What to produce – Could you transcribe every record below exactly, leaving out the pictures?

(Recorded data)
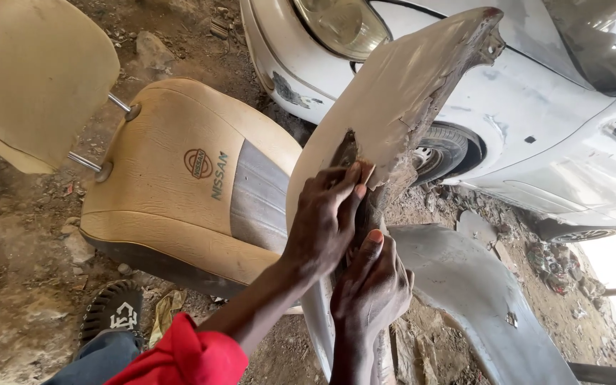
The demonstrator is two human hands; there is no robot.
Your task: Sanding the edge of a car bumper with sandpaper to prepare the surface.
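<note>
The left hand [326, 217] lies flat and pressed against the face of a detached car fender panel [386, 107], its fingers closed over what looks like a small sanding pad or folded abrasive sheet, though the fingers hide most of it. Just below, the right hand [372, 289] clamps the panel's edge, thumb up and touching the lower side of the left hand, steadying the piece. By the look of it this is the rubbing-down stage of bodywork: the filler is on and being smoothed by hand. A further stroke would call for firm, even pressure along the curve while the lower hand holds the panel from rocking. The panel stands upright in front of the person, leaning near a tan car seat [187, 207] with a raised headrest [30, 78]. Its surface is dull, pale and chalky with filler, its upper edge is ragged and rust-brown, and a dark bare patch shows above the left fingers. A second curved panel [479, 292] lies on the dirt to the right, and a white car [536, 107] stands behind.
</note>
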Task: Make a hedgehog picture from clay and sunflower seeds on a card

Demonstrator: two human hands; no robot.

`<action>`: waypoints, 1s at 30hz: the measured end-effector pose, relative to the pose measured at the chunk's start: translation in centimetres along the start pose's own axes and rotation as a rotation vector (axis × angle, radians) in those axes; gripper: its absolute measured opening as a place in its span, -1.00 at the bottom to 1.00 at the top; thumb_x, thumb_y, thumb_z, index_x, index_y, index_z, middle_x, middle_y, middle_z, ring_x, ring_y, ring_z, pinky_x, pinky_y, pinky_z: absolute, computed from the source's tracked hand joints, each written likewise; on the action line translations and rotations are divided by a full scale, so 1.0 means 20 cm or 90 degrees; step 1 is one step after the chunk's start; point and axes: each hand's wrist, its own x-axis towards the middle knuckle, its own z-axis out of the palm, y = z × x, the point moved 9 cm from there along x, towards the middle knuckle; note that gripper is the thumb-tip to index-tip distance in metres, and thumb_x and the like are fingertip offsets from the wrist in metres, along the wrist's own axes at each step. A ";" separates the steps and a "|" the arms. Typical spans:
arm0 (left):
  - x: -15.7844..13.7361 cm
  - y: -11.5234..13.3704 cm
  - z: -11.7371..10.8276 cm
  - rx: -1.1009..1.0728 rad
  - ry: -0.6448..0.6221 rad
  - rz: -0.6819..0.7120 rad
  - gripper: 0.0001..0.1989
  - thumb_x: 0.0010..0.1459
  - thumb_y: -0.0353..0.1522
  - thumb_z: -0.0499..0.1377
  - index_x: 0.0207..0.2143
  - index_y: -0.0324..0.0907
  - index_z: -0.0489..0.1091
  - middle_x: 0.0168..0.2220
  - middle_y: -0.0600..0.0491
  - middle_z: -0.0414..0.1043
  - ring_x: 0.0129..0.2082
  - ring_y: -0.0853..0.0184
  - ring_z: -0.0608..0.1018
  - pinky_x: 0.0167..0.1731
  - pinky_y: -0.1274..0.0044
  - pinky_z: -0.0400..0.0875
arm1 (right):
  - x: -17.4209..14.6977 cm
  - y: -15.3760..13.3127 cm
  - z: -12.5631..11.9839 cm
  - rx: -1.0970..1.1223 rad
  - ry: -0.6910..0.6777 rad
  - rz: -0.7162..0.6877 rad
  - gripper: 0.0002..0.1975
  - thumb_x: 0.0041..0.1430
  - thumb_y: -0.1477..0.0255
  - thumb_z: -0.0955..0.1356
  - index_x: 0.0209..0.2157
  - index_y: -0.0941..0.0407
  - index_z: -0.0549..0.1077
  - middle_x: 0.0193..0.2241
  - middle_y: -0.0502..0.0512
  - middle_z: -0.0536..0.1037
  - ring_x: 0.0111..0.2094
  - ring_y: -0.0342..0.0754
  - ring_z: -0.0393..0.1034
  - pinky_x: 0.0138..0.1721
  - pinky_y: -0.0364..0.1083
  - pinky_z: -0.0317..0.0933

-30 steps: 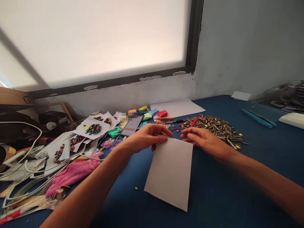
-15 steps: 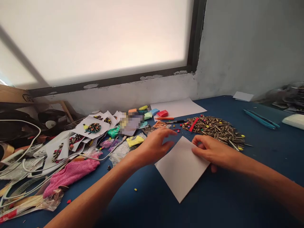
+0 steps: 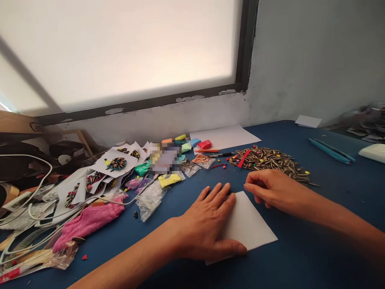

Finished exercise –
The demonstrator is two human hands; there is no robot.
Your task: Sanding the edge of a car bumper with sandpaper to prepare the surface.
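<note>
The left hand [326, 217] lies flat and pressed against the face of a detached car fender panel [386, 107], its fingers closed over what looks like a small sanding pad or folded abrasive sheet, though the fingers hide most of it. Just below, the right hand [372, 289] clamps the panel's edge, thumb up and touching the lower side of the left hand, steadying the piece. By the look of it this is the rubbing-down stage of bodywork: the filler is on and being smoothed by hand. A further stroke would call for firm, even pressure along the curve while the lower hand holds the panel from rocking. The panel stands upright in front of the person, leaning near a tan car seat [187, 207] with a raised headrest [30, 78]. Its surface is dull, pale and chalky with filler, its upper edge is ragged and rust-brown, and a dark bare patch shows above the left fingers. A second curved panel [479, 292] lies on the dirt to the right, and a white car [536, 107] stands behind.
</note>
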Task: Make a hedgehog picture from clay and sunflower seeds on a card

Demonstrator: two human hands; no robot.

`<action>`: waypoints, 1s at 30hz: the measured end-effector pose, relative to the pose measured at the chunk's start: translation in centimetres along the start pose's own axes and rotation as a rotation vector (axis × angle, radians) in those axes; gripper: its absolute measured opening as a place in its span, -1.00 at the bottom to 1.00 at the top; thumb_x, thumb_y, thumb_z, index_x, index_y, index_z, middle_x, middle_y, middle_z, ring_x, ring_y, ring_z, pinky_x, pinky_y, pinky_z: absolute, computed from the source's tracked hand joints, each written likewise; on the action line translations and rotations are divided by a full scale, so 1.0 means 20 cm or 90 degrees; step 1 is one step after the chunk's start; point and axes: each hand's wrist, its own x-axis towards the middle knuckle, its own z-axis out of the palm, y = z × x, the point moved 9 cm from there along x, towards the middle knuckle; note that gripper is the thumb-tip to index-tip distance in metres, and thumb_x and the like are fingertip offsets from the wrist in metres, along the wrist's own axes at each step. A ";" separates the steps and a "|" the arms. Typical spans:
arm0 (left):
  - x: -15.7844..13.7361 cm
  - y: -11.5234..13.3704 cm
  - z: -11.7371..10.8276 cm
  - rx: -1.1009..1.0728 rad
  - ry: -0.6448..0.6221 rad
  - rz: -0.6819..0.7120 rad
  - gripper: 0.0001..0.1989
  - thumb_x: 0.0010..0.1459
  - thumb_y: -0.0353..0.1522
  - thumb_z: -0.0499..0.1377
  - index_x: 0.0207..0.2143
  - index_y: -0.0324..0.0907
  - index_z: -0.0489..0.1091
  - middle_x: 0.0168..0.2220
  - middle_y: -0.0600..0.0491
  - middle_z: -0.0414..0.1043
  - ring_x: 0.0129..0.2082
  - ring_y: -0.0853..0.0184
  - ring_z: -0.0608..0.1018
  - pinky_x: 0.0167..0.1731
  - pinky_y: -0.1274..0.0044
  - pinky_z: -0.0400..0.0875
arm1 (right):
  - x: -17.4209..14.6977 cm
  - y: -15.3760..13.3127 cm
  - z: -12.5631..11.9839 cm
  - rx: -1.0970..1.1223 rad
  - ry: -0.6910..0.6777 rad
  - rz: -0.7162..0.6877 rad
  - gripper: 0.0002..0.1975
  - thumb_x: 0.0041..0.1430
  - thumb_y: -0.1477..0.0255
  - thumb_z: -0.0955..0.1356
  - index_x: 0.0209..0.2157
  - index_y: -0.0941..0.0407
  - index_z: -0.0549..0.1077
  - middle_x: 0.0193..0.2241
  - middle_y: -0.0502..0.0512
  - middle_z: -0.0536..0.1037
  - ring_x: 0.0111..0.2094
  - ring_y: -0.0342..0.0754
  - ring_z: -0.0393..0.1034
  - pinky_x: 0.0138..0.1721
  - pinky_y: -0.0364..0.1083
  - pinky_z: -0.0317..0.0933

-30 steps: 
-15 steps: 
+0 steps: 

Here is where the answer stops.